─── EXERCISE INPUTS

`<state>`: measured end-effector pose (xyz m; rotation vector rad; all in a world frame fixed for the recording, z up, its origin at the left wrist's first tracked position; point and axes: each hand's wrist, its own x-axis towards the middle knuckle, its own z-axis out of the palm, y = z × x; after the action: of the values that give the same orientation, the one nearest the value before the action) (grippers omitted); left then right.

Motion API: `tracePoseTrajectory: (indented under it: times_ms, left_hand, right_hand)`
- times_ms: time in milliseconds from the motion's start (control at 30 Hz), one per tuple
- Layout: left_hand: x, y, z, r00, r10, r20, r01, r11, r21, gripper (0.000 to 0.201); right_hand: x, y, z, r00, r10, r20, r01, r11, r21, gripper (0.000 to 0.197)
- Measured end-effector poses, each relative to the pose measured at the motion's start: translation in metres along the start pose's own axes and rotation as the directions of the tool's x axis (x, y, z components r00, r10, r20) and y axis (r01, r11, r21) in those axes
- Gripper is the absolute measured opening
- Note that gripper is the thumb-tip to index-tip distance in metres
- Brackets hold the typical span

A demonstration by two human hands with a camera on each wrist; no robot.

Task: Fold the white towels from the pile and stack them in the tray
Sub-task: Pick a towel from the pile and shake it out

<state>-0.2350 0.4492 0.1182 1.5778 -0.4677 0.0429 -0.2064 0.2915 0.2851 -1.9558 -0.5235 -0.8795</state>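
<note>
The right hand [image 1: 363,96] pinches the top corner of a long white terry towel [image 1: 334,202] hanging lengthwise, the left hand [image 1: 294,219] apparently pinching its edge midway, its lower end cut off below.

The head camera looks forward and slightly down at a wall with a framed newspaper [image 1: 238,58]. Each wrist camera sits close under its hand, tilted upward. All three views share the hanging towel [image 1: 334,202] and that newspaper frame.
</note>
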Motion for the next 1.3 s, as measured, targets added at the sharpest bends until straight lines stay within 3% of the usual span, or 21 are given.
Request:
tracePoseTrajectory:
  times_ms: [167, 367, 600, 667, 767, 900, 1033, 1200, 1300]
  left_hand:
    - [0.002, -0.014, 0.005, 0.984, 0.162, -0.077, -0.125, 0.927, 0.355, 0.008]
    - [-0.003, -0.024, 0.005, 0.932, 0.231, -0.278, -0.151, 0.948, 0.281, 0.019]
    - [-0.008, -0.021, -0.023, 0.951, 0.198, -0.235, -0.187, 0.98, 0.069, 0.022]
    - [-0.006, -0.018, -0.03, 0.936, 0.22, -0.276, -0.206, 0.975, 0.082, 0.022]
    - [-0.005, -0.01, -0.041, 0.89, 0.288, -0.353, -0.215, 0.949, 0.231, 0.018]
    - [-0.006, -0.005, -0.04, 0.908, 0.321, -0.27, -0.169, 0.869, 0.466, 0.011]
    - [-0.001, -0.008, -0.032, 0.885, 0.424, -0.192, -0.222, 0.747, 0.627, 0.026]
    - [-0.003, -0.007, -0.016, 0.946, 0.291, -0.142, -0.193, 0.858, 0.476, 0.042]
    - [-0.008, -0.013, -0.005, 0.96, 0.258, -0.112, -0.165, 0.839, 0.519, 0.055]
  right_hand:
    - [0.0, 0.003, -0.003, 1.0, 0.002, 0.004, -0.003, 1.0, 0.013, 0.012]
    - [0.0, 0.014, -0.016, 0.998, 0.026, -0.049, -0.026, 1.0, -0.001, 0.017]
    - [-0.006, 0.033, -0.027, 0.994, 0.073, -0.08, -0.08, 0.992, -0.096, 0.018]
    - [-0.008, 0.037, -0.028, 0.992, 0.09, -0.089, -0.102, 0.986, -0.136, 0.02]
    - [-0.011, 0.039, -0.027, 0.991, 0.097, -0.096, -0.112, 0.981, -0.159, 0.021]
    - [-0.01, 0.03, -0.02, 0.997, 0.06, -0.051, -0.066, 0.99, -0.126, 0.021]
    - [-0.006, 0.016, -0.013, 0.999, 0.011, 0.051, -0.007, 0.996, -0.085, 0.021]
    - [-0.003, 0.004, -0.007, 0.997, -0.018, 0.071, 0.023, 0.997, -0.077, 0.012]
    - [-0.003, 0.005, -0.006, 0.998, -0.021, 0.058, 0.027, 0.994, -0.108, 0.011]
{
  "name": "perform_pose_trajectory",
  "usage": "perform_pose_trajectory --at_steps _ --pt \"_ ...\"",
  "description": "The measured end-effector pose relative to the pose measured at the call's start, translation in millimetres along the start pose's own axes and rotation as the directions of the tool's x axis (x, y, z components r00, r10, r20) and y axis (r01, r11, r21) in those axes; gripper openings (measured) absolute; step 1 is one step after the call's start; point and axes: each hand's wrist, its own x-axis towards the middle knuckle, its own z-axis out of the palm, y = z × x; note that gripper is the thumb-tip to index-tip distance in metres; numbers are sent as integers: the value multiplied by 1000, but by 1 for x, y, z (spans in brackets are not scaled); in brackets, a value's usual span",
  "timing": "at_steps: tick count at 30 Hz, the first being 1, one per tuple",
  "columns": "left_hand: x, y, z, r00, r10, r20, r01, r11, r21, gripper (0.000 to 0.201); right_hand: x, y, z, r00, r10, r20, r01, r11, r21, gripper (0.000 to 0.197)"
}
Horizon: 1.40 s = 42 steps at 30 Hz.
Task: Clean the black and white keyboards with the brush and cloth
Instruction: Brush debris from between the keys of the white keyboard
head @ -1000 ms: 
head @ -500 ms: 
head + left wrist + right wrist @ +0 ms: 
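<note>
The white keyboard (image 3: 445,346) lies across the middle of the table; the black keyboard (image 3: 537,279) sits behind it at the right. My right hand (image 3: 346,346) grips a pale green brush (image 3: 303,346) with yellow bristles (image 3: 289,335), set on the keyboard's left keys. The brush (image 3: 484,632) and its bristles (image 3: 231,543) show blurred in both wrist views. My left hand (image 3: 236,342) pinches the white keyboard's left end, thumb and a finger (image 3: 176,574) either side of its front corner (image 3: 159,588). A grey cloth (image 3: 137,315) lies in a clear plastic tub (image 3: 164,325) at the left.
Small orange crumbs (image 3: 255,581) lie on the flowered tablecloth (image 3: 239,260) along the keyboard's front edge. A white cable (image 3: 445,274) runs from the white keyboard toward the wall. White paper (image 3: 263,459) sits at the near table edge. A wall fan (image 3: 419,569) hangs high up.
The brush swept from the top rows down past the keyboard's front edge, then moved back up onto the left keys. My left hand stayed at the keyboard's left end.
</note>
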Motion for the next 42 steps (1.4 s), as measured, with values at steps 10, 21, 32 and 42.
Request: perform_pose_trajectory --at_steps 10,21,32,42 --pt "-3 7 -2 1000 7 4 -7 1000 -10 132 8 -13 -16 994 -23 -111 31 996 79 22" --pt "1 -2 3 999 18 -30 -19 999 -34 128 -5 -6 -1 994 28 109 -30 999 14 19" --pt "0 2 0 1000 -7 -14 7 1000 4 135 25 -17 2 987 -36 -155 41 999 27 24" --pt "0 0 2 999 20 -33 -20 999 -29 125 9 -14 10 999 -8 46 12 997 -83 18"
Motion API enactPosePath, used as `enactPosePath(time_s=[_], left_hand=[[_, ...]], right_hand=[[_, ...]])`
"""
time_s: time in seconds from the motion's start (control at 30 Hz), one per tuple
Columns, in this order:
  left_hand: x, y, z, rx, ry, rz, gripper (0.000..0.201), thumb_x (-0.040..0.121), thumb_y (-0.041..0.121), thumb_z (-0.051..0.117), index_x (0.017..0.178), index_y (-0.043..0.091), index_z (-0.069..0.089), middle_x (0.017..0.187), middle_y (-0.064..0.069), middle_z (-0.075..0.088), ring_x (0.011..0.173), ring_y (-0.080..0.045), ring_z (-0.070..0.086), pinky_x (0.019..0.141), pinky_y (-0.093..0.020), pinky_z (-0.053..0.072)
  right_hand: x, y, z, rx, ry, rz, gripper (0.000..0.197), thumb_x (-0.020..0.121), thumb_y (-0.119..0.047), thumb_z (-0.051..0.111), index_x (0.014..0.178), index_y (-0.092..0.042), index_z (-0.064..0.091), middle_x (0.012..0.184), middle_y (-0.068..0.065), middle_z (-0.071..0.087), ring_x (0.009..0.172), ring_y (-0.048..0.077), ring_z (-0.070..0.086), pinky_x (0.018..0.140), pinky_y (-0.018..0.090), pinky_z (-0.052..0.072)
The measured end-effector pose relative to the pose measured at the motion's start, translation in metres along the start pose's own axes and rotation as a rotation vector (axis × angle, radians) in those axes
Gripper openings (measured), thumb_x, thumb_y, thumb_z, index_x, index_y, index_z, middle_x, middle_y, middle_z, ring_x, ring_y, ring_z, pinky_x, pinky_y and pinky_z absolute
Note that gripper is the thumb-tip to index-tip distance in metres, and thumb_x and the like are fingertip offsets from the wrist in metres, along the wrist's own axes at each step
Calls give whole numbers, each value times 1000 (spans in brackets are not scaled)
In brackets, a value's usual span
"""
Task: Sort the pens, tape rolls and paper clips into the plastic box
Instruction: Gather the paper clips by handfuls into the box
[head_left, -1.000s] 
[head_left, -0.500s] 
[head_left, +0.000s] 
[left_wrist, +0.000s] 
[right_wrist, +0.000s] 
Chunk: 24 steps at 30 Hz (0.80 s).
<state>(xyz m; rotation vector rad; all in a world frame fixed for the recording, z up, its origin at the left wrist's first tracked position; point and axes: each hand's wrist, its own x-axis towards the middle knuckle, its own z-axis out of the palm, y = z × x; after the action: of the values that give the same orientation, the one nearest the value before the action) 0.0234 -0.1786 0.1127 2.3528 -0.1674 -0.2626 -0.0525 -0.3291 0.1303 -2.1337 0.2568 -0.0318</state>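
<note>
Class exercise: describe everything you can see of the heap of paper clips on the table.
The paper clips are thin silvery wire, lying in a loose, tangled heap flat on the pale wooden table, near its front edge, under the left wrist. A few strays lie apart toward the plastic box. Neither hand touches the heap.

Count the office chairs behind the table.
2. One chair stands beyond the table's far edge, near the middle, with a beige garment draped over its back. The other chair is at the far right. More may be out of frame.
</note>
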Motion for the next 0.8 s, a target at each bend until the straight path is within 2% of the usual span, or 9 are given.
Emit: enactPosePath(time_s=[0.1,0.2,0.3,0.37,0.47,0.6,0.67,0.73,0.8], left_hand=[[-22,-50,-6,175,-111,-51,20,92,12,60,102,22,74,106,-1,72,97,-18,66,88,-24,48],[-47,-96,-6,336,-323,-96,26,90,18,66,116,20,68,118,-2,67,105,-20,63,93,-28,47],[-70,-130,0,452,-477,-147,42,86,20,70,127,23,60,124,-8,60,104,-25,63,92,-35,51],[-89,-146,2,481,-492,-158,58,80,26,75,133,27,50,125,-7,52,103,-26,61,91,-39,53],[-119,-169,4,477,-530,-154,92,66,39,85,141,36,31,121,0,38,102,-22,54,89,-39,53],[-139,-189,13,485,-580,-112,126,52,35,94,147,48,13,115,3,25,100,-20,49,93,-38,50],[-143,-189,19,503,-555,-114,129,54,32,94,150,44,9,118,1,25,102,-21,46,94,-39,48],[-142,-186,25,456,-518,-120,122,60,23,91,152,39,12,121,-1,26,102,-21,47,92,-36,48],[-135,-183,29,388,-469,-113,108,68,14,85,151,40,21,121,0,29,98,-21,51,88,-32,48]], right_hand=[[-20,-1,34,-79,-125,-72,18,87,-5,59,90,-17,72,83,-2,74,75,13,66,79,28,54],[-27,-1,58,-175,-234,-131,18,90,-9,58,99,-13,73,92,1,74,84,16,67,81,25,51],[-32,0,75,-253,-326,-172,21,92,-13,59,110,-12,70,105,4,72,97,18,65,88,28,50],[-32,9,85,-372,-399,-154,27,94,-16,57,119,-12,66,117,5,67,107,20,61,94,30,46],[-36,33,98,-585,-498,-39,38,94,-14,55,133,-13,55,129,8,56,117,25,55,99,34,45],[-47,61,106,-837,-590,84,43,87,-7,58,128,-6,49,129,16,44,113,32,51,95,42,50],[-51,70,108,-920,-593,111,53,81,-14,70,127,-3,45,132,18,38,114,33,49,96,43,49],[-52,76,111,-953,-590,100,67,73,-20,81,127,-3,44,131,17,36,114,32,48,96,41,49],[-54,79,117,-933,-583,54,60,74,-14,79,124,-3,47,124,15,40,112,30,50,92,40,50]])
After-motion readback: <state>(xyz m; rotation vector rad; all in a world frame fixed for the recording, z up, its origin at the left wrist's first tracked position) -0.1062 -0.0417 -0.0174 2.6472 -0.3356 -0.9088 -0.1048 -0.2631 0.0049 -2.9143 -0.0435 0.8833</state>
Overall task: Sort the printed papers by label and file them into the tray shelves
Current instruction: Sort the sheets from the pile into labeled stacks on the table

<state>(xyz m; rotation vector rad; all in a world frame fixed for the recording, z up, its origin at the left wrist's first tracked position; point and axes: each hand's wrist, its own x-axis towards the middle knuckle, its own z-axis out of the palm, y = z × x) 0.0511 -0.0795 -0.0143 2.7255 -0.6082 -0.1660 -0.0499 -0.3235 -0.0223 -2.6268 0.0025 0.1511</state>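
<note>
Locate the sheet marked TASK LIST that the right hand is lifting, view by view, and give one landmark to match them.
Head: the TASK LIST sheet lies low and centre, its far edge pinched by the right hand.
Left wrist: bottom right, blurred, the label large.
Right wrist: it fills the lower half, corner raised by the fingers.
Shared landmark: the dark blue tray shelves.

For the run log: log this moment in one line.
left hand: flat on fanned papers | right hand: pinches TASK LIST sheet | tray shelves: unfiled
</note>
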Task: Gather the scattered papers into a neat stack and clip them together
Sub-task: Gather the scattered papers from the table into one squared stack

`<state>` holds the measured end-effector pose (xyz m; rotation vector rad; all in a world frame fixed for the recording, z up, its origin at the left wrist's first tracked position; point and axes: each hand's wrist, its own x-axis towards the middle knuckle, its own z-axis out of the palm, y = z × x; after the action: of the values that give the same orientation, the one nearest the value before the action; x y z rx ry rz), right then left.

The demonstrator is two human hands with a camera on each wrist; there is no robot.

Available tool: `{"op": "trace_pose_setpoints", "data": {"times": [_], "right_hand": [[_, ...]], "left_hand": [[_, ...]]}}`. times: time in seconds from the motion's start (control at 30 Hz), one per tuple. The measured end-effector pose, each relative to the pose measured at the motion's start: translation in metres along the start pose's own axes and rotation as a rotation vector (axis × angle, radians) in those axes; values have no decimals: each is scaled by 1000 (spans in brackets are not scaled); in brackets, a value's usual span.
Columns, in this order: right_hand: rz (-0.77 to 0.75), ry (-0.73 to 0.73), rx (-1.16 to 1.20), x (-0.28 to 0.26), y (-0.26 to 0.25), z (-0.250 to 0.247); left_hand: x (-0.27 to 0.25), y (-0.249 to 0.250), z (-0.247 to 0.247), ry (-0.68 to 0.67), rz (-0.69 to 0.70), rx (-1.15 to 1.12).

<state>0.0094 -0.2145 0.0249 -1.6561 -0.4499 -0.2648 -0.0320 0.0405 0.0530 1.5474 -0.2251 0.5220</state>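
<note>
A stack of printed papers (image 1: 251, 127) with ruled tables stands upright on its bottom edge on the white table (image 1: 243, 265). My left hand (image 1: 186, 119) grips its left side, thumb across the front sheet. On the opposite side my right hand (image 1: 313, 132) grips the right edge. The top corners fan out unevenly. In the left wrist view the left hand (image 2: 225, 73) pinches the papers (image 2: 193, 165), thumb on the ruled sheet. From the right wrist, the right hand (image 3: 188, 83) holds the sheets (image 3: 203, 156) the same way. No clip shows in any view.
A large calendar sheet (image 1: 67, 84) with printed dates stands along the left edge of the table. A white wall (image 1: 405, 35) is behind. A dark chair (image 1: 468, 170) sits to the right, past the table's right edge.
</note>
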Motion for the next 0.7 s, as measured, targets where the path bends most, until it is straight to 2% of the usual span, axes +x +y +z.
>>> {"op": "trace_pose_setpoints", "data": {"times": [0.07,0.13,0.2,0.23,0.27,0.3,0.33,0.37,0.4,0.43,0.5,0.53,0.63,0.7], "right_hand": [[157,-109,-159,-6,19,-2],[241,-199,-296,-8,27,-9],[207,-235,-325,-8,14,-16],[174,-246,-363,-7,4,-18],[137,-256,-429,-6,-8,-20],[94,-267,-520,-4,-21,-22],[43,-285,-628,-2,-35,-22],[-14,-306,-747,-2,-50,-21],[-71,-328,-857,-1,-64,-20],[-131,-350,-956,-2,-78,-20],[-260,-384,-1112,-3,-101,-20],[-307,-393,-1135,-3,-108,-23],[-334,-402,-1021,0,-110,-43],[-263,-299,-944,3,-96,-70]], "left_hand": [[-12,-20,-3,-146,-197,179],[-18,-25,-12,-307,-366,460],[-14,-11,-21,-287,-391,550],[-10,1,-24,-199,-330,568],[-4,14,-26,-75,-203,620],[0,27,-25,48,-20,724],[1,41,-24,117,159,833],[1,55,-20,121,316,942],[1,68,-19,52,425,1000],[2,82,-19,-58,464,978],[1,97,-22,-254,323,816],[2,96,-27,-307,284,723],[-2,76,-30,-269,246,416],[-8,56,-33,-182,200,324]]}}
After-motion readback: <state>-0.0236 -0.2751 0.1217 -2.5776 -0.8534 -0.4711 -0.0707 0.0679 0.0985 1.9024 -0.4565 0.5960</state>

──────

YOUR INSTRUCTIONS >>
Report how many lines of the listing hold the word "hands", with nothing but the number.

SOLUTION TO THIS PROBLEM >>
2